_Source data_.
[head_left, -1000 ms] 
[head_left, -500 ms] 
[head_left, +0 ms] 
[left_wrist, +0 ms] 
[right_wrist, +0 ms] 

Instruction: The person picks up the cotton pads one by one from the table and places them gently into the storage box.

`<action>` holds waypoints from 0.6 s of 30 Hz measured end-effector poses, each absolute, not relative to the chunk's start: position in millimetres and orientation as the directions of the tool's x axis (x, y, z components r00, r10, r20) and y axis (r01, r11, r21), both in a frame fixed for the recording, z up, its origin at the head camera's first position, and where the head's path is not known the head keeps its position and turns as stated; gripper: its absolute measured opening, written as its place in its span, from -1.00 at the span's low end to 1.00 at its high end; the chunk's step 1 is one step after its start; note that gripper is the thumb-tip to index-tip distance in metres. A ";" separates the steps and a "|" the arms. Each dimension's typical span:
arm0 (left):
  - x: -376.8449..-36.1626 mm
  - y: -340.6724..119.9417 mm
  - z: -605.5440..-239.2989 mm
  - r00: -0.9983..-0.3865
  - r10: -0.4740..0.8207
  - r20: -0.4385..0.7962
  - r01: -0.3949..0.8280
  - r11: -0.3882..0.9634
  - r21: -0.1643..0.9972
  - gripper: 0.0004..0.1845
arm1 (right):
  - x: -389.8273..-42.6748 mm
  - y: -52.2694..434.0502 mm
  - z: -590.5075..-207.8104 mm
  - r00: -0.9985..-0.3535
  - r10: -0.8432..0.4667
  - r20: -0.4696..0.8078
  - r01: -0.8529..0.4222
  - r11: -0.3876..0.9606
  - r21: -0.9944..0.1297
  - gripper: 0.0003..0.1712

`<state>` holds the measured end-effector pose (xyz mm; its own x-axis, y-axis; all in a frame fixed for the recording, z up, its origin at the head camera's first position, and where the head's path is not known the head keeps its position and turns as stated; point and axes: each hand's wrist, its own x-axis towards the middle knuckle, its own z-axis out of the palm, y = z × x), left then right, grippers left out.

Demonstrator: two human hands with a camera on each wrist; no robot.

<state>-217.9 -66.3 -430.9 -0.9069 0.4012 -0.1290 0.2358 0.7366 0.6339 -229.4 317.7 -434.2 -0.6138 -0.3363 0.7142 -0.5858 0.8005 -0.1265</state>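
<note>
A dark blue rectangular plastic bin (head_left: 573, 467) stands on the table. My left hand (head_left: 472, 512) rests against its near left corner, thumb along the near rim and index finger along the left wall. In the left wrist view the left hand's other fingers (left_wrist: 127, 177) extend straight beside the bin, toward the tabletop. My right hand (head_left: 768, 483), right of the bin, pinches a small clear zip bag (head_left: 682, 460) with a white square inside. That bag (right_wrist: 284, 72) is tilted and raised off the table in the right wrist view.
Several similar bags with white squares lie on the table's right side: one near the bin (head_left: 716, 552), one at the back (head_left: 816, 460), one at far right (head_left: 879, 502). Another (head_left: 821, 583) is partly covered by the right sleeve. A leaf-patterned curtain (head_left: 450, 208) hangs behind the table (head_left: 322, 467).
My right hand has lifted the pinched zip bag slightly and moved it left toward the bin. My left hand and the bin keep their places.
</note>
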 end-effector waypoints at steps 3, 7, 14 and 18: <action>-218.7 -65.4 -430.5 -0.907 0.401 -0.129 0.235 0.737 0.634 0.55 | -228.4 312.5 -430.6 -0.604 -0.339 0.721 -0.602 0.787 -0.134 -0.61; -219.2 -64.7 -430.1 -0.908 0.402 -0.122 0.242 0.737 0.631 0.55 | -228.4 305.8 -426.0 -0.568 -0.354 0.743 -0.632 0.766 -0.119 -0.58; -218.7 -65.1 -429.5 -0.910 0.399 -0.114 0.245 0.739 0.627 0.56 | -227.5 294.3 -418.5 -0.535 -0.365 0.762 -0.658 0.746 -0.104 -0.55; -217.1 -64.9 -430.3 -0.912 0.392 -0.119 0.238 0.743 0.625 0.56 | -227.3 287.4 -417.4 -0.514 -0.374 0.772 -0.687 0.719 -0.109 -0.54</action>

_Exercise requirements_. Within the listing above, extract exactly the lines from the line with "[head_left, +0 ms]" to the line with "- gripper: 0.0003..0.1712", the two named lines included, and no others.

_Answer area_.
[head_left, +0 ms] 
[left_wrist, +0 ms] 
[right_wrist, +0 ms] 

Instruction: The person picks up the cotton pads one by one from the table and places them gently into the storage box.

`<action>` holds waypoints from 0.6 s of 30 Hz measured end-effector poses, each absolute, not relative to the chunk's start: position in millimetres and orientation as the directions of the tool's x axis (x, y, z components r00, r10, r20) and y axis (r01, r11, r21), both in a frame fixed for the recording, z up, its origin at the head camera's first position, and where the head's path is not known the head keeps its position and turns as stated; gripper: its absolute measured opening, written as its place in its span, from -1.00 at the span's low end to 1.00 at its high end; the chunk's step 1 is one step after its start; note that gripper is the thumb-tip to index-tip distance in metres. A ";" separates the steps and a "|" the arms. Each dimension's typical span:
arm0 (left):
  - x: -376.8449..-36.1626 mm
  - y: -340.6724..119.9417 mm
  - z: -605.5440..-239.2989 mm
  - r00: -0.9983..-0.3865
  - r10: -0.4740..0.8207
  - r20: -0.4385..0.7962
  - r01: -0.3949..0.8280
  - r11: -0.3882..0.9634
  - r21: -0.1643..0.9972
  - gripper: 0.0004..0.1845
arm1 (right):
  - x: -389.8273..-42.6748 mm
  - y: -52.2694..434.0502 mm
  - z: -590.5075..-207.8104 mm
  - r00: -0.9985..-0.3535
  - r10: -0.8432..0.4667
  - r20: -0.4696..0.8078
  - r01: -0.8529..0.4222
  - r11: -0.3876..0.9606
  - r21: -0.9944..0.1297
  - gripper: 0.0003..0.1712

Nothing else remains to be done in this exercise.